All the Species Distribution Modelling literature suggests that when predicting the presence/absence of a species using a model that outputs probabilities (e.g., RandomForests), choice of the threshold probabilitiy by which to actually classify a species as presence or absence is important and one should not always rely on the default of 0.5. I need some help with this! Here is my code:
library(randomForest)
library(PresenceAbsence)
#build model
RFfit <- randomForest(Y ~ x1 + x2 + x3 + x4 + x5, data=mydata, mytry = 2, ntrees=500)
#eventually I will apply this to (predict for) new data but for first I predict back to training data to compare observed vs. predicted
RFpred <- predict(RFfit, mydata, type = "prob")
#put the observed vs. predicted in the same dataframe
ObsPred <- data.frame(cbind(mydata), Predicted=RFpred)
#create auc.roc plot
auc.roc.plot(ObsPred, threshold = 10, xlab="1-Specificity (false positives)",
ylab="Sensitivity (true positives)", main="ROC plot", color=TRUE,
find.auc=TRUE, opt.thresholds=TRUE, opt.methods=9)

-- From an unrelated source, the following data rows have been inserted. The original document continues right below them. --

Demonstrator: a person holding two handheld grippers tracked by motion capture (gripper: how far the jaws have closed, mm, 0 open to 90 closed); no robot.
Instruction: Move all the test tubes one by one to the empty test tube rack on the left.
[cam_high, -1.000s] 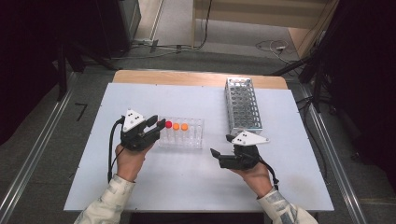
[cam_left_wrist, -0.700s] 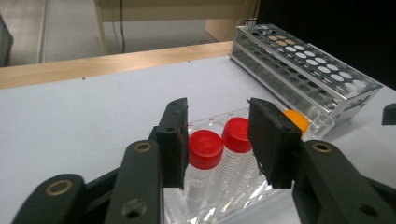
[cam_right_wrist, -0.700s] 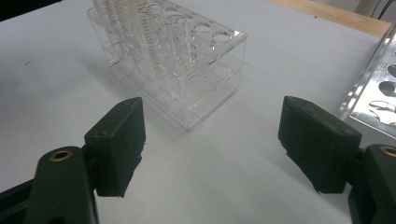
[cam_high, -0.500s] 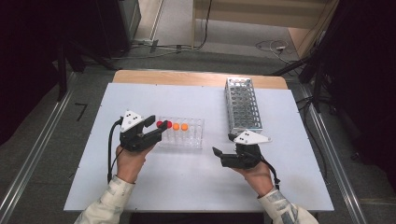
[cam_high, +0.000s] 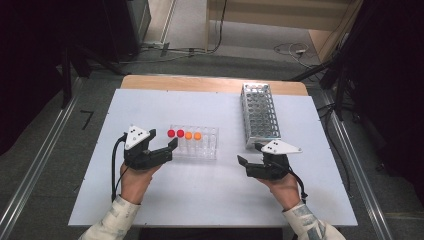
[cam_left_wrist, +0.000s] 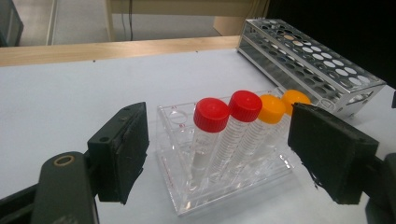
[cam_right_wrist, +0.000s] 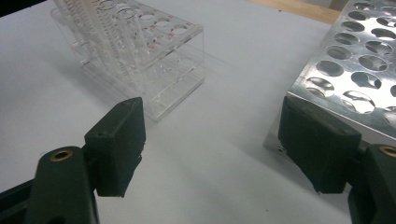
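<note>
White table, clear rack left of centre holding two red-capped tubes and two orange, left gripper jaws just opening beside it, nothing between, right gripper released near metal rack.

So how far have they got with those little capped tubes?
Four tubes, two red-capped and two orange-capped, stand in the clear rack. The left claw has just been opening with nothing between its jaws, right beside the red ones. The metal rack looks empty. The right claw waits open. More tubes may follow; I can't tell.
</note>
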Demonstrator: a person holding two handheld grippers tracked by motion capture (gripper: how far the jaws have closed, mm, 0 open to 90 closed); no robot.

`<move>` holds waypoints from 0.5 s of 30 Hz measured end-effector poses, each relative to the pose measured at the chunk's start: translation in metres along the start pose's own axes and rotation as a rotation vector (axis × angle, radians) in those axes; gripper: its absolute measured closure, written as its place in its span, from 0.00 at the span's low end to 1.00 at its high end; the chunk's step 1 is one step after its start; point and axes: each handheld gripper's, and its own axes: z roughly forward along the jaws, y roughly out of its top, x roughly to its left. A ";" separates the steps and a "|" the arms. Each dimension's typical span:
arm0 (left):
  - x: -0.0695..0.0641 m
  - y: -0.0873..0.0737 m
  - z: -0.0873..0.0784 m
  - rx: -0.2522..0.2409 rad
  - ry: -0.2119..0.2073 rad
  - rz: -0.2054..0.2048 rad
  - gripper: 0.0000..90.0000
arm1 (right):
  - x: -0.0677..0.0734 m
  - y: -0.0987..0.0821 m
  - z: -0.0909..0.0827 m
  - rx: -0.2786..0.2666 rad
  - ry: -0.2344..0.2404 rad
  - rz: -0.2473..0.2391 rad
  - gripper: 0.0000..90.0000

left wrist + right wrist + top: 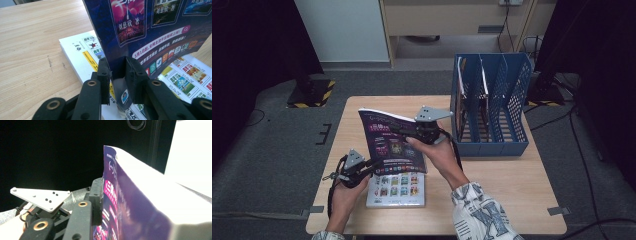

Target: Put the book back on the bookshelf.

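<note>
Here, purple magazine [393,141] in both grippers

- Purple book [393,143] is held tilted above the white book [396,190], gripped by left tongs [371,165] and right tongs [406,133].
- Blue file rack [492,105] stands right of the purple book on the tabletop [507,185].

A book [396,190] lies on the table [507,190], under a raised magazine [392,142], left of a file rack [492,105].
</note>
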 end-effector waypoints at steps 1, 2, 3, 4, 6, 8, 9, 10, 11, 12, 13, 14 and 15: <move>0.000 0.000 0.000 0.000 -0.001 0.000 0.82 | 0.000 0.001 0.000 0.000 0.000 -0.001 0.78; 0.000 0.000 0.000 -0.001 -0.002 0.000 0.82 | 0.000 0.001 0.000 0.000 0.002 -0.002 0.78; 0.000 0.000 0.000 0.000 -0.002 0.001 0.82 | 0.000 0.002 -0.001 0.000 0.004 0.001 0.79; 0.000 0.000 0.000 0.000 -0.002 0.001 0.82 | 0.000 0.003 -0.001 0.000 0.004 0.003 0.79; 0.000 0.000 0.000 -0.001 -0.001 0.001 0.82 | -0.001 0.005 -0.001 -0.006 0.005 0.008 0.81; 0.000 0.000 0.000 -0.001 0.000 0.003 0.82 | -0.002 0.007 -0.002 -0.015 0.001 0.013 0.82; 0.000 0.000 0.000 -0.001 0.000 0.003 0.82 | -0.002 0.008 -0.001 -0.015 0.001 0.014 0.83; 0.000 0.000 0.000 -0.001 0.001 0.003 0.82 | -0.002 0.008 -0.001 -0.010 0.002 0.014 0.84; 0.000 0.000 0.000 0.000 0.002 0.004 0.82 | -0.002 0.008 -0.001 -0.007 0.005 0.014 0.86; 0.000 0.000 0.000 0.000 0.002 0.004 0.81 | -0.002 0.008 -0.001 -0.005 0.010 0.018 0.86; 0.000 0.000 0.000 -0.001 0.002 0.002 0.81 | -0.002 0.009 -0.001 -0.004 0.012 0.019 0.87; 0.000 0.000 0.000 -0.001 0.002 0.003 0.81 | -0.002 0.009 -0.001 -0.001 0.010 0.021 0.88; 0.000 0.000 0.000 -0.001 0.002 0.003 0.81 | -0.003 0.008 -0.001 0.001 0.010 0.025 0.88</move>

From this I determined that the threshold I would like to use for classifying presence from the predicted probabilities is 0.7, not the default of 0.5. I don't totally understand what to do with this information. Do I simply use this threshold when creating a map of my output? I could easily create a mapped output with continuous probabilities then simply reclassify those with values greater than 0.7 as present, and those < 0.7 as absent.
Or, do I want to take this information and re-run my randomForests modeling, using the cut-off parameter? What exactly is the cut-off parameter doing? Does it change the resultant vote? (currently says it is "majority"). How do I use this cut-off parameter? I don't understand the documentation! Thanks!